With the advent of vSphere 5, enhancements with VAAI have also come about for infrastructures deploying array-based thin-provisioning. Thin-provisioned LUNs have brought many benefits but also challenges such as the monitoring of space utilization and the reclamation of dead space. To counter this the VAAI Thin Provisioning primitive has an Out-of-Space Condition which monitors the space usage on thin-provisioned LUNs. Via advanced warning users can prevent themselves from catastrophically running out of physical space.
Another aspect of this primitive is what is termed Dead Space Reclamation (originally coined as SCSI UNMAP). This provides the ability to reclaim blocks of thin-provisioned LUNs whenever virtual disks are deleted or migrated to different datastores.
Previously when a deletion of a snapshot, a VM or a Storage vMotion took place the VMFS would delete a file and sometimes leading to the filesystem reallocating pointers instead of issuing a SCSI WRITE ZERO command to zero out the blocks. This would lead to blocks previously used by the virtual machine being still reported as in use, resulting in the array providing incorrect information with regards to storage consumption.

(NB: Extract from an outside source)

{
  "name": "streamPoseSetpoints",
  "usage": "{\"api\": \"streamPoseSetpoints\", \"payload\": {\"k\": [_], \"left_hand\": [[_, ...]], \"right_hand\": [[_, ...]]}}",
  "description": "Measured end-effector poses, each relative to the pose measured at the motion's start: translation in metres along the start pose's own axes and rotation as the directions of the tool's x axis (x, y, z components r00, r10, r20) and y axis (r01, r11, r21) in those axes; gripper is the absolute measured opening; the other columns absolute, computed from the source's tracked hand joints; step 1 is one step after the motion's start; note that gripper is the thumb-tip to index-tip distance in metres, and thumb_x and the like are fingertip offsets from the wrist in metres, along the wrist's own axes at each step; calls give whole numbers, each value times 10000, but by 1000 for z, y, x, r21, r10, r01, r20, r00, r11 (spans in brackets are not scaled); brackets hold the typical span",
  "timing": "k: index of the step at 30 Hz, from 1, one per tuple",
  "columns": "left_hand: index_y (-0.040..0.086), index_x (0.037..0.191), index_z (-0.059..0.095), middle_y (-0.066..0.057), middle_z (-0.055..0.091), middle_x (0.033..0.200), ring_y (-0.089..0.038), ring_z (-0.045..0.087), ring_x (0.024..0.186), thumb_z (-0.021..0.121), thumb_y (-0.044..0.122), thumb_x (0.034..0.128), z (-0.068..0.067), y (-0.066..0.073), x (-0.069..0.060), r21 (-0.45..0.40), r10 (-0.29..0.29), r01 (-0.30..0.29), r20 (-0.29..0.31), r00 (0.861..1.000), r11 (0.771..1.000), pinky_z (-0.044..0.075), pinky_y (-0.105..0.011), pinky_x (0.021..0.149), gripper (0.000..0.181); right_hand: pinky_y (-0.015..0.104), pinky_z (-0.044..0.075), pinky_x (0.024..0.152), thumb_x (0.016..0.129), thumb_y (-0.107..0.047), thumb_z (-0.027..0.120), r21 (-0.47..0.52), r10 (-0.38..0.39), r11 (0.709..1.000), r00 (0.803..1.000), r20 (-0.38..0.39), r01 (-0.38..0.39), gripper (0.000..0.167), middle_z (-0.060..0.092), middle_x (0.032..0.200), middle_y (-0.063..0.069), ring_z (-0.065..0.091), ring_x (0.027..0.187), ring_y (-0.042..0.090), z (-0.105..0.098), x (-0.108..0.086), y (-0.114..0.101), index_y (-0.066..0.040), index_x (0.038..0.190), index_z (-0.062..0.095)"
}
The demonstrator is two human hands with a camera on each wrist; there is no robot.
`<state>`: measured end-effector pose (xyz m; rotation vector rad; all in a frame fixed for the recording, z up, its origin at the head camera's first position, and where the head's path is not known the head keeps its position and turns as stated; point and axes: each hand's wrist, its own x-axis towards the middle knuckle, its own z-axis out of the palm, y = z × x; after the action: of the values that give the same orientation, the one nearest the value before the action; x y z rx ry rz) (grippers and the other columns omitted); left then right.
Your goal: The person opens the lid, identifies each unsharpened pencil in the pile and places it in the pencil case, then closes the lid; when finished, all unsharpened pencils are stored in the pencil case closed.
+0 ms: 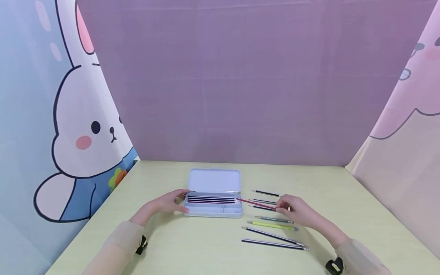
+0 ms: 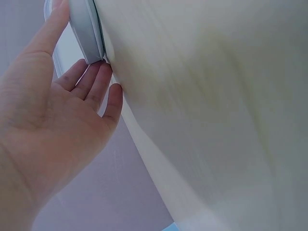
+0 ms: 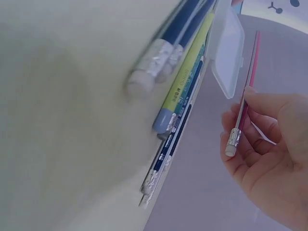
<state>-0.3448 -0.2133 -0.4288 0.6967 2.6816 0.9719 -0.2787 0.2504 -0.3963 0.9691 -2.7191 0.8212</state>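
Note:
A pale white-blue pencil case lies with its lid raised, and several dark pencils sit side by side in its rear compartment. My left hand holds the case's left end, thumb at the front corner and fingers at the back; the left wrist view shows the case end between them. Between thumb and fingers, my right hand pinches a red pencil near its white eraser end. Its other end reaches over the case's right side. In the right wrist view the red pencil is held above the table.
Right of the case several loose pencils lie roughly parallel: dark striped ones, a yellow-green one, a teal one and dark ones farther back. A purple backdrop rises behind the table.

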Motion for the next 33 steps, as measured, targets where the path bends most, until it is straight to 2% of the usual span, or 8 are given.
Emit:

With vSphere 5 this has subsequently changed as now instead of a SCSI WRITE ZERO command or reallocation of VMFS pointers, a SCSI UNMAP command is used. This in fact enables the array to release the specified Logical Block Address back to the pool, leading to better reporting and monitoring of disk space consumption as well as the reclamation of unused blocks. Back in 2009, Paul Maritz boldly proclaimed the dawning of ‘a software mainframe’. With vSphere 5 and VAAI, part of that strategy is aiming at transforming the role of the Storage Array from a monolithic box of capacity to an off-loadable virtual resource of processors for ESX servers to perform better. Features such as SRM 5.0, SDRS, VASA (details on these to follow soon in upcoming blogs) are aimed at further enhancing this push. At VMworld 2011, Maritz proudly stated that a VM Is born every 6 seconds and that there are more than 20 million VMs in the world with more than 5.5 vmotions per second. With such serious figures, whether you’re deploying VMware or not, it’s a statement that would be foolish to ignore when budgeting and negotiating for your next Storage Array.